• **YOUR ASSIGNMENT**
From the entries below, please output exactly the lines starting at the one containing "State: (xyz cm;" and ending at the one containing "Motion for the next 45", both included.

• **RAW DATA**
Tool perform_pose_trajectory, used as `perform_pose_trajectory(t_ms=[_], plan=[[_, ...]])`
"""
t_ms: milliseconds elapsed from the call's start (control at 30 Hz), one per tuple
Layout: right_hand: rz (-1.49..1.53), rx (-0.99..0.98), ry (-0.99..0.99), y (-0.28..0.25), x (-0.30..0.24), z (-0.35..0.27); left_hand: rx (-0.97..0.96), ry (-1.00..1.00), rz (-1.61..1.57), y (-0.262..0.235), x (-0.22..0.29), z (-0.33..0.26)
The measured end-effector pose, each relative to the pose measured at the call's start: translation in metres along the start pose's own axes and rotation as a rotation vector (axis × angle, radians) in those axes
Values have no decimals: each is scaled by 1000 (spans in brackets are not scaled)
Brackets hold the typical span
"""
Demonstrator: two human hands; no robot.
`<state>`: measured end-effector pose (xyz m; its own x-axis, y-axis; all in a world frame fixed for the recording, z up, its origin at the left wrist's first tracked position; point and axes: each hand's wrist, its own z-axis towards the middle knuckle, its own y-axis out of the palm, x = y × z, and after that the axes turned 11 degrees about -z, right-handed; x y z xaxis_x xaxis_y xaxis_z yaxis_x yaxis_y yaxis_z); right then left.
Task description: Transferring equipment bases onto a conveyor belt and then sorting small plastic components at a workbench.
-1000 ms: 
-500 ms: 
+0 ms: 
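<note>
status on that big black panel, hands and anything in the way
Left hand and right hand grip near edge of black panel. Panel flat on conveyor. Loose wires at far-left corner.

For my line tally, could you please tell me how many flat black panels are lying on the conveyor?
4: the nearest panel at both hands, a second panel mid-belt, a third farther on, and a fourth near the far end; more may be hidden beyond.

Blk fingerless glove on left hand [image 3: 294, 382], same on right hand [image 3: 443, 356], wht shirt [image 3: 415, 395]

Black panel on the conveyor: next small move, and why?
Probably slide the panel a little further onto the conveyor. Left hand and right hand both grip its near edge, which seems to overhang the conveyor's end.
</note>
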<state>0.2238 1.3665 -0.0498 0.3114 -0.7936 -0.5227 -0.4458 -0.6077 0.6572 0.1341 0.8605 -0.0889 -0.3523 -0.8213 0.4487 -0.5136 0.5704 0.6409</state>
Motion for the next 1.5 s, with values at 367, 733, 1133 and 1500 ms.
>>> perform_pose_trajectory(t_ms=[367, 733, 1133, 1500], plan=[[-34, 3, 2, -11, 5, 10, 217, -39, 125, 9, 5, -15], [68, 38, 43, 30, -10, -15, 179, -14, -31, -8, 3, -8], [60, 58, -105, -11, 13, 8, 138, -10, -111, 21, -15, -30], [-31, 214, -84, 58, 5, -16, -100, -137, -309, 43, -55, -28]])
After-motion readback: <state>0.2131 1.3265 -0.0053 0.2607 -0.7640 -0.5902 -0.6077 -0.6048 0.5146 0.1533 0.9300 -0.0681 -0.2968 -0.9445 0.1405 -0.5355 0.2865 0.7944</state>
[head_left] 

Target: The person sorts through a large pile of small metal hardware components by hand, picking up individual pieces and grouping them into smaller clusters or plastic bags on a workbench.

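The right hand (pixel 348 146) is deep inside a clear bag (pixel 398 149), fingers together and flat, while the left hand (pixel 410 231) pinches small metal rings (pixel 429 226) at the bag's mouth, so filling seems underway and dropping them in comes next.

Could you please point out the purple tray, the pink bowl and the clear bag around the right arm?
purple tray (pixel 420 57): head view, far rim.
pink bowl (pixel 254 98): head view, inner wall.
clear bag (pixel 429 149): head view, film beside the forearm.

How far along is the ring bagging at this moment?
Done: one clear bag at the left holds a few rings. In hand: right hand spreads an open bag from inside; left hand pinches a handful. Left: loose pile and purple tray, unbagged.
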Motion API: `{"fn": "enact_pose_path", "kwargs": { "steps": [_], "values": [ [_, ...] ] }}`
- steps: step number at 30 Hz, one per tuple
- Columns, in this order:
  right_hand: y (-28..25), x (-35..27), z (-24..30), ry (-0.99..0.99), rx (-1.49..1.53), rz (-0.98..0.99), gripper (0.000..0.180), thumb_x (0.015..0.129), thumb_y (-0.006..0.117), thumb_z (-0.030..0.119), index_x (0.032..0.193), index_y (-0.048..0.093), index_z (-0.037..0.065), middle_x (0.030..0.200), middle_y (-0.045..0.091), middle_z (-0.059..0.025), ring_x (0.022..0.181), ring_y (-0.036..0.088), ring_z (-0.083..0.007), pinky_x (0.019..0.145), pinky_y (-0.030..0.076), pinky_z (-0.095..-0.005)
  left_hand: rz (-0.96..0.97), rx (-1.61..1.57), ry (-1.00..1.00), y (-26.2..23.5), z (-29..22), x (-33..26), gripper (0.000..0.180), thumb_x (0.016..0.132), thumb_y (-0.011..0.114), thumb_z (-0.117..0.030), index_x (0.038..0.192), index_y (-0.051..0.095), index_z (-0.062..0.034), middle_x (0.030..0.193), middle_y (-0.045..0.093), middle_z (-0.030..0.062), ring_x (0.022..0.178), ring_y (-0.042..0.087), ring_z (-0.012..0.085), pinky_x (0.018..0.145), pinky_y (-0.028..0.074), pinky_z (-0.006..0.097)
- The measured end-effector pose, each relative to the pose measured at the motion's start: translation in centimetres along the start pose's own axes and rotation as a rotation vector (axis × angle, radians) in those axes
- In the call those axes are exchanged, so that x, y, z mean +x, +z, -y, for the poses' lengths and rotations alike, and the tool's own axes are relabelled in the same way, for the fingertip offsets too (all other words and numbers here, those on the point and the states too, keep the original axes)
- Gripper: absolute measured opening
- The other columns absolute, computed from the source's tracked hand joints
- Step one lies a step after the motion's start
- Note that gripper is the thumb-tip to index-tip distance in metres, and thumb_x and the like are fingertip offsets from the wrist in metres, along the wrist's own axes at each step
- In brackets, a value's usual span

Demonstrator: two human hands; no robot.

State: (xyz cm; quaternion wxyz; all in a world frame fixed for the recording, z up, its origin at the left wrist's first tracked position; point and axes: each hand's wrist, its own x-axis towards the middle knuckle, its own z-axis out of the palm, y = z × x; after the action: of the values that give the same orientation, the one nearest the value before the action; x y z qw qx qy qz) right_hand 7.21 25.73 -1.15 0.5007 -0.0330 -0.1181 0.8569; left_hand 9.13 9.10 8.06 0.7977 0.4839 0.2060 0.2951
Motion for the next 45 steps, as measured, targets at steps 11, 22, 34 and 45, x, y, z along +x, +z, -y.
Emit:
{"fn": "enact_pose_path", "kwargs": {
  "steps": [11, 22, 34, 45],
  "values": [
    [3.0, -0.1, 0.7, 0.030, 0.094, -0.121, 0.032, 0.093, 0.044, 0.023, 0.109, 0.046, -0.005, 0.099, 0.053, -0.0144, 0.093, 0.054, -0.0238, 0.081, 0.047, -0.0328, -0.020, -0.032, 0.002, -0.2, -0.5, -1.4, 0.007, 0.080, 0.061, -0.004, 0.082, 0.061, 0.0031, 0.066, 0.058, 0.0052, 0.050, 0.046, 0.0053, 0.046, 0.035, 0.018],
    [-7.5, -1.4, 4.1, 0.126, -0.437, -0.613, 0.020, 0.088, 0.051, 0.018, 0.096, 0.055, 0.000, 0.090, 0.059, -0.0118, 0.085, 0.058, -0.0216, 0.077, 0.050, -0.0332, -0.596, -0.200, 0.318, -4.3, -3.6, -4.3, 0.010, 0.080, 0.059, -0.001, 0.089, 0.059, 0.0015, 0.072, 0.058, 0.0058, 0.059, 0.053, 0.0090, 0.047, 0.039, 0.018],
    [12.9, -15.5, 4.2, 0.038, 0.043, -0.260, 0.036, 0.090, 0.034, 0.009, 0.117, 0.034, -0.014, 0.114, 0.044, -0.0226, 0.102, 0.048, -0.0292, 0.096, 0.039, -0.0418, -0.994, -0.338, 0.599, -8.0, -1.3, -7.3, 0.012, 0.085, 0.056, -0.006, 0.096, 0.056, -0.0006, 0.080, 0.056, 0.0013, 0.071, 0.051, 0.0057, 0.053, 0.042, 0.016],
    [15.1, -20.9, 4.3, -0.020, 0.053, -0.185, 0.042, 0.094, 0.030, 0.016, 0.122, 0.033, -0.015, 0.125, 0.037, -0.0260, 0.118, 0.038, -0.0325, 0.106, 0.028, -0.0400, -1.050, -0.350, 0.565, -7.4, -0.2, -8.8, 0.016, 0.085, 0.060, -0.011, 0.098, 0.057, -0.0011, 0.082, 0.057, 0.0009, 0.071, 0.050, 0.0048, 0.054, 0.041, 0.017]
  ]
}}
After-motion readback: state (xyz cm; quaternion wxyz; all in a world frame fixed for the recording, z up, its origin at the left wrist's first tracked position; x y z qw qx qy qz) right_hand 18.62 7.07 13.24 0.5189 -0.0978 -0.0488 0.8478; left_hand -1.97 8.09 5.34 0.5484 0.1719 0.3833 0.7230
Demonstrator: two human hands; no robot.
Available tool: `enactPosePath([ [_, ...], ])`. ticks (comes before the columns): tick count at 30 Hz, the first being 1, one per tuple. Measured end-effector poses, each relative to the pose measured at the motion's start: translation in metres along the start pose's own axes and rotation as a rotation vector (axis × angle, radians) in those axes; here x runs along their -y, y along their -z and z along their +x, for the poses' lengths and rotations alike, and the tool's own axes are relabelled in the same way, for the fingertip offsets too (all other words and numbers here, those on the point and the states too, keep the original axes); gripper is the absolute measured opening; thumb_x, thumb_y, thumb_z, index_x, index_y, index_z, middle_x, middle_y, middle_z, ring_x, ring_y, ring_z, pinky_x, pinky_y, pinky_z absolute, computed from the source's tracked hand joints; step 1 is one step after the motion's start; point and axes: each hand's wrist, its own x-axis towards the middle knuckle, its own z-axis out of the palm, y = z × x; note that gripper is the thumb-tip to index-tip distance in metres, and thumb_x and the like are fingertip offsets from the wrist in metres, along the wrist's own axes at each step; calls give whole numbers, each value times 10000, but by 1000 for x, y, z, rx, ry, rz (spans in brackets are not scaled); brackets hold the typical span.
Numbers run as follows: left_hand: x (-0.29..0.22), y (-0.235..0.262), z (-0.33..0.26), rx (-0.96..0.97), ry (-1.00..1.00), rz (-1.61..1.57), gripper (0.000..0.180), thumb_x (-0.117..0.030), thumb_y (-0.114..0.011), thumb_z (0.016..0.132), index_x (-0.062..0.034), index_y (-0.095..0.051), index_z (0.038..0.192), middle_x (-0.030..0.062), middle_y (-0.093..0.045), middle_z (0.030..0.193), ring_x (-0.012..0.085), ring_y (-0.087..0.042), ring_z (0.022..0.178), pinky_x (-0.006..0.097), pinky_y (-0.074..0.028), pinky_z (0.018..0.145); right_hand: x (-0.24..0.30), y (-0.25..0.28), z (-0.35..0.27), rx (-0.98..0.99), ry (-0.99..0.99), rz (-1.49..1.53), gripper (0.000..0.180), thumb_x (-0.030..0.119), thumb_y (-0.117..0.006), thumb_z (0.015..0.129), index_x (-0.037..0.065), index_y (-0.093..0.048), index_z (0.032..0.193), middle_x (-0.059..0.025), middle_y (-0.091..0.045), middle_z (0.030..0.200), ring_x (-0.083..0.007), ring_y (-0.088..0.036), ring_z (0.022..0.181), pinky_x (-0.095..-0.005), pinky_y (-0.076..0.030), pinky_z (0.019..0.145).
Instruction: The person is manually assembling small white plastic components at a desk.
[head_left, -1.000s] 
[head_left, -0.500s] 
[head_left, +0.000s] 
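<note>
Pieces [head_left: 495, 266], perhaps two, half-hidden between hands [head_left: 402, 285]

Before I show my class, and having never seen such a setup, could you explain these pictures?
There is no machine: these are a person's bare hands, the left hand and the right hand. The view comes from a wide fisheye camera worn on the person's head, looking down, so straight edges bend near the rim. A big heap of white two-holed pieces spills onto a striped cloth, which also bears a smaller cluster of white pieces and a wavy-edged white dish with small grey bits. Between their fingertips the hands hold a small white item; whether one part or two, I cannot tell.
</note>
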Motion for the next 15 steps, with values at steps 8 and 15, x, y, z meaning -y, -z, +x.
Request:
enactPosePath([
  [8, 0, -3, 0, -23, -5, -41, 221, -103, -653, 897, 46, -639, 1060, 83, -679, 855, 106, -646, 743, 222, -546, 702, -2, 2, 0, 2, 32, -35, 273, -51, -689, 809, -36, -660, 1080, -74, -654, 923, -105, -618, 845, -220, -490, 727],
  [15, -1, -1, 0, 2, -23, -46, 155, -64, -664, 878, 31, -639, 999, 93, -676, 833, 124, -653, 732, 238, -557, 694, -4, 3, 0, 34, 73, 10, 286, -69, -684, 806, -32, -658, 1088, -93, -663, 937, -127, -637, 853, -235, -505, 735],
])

• **ANSWER BELOW**
State: (xyz cm; quaternion wxyz; all in a world frame fixed for the recording, z up, its origin at the left wrist's first tracked position; point and axes: each hand's wrist, its own x-axis towards the middle knuckle, its own z-axis out of the palm, y = z × x; after the action: of the values that give the same orientation, the one nearest the value before the action; x y z qw qx qy qz) right_hand 7.21 25.73 -1.15 0.5007 -0.0330 -0.1181 0.8569; left_hand 9.13 9.10 8.06 0.7977 0.4839 0.2060 0.2951
Motion for the next 45 steps, as measured, targets at steps 11, 22, 34 and 45, x, y, z along +x, +z, -y.

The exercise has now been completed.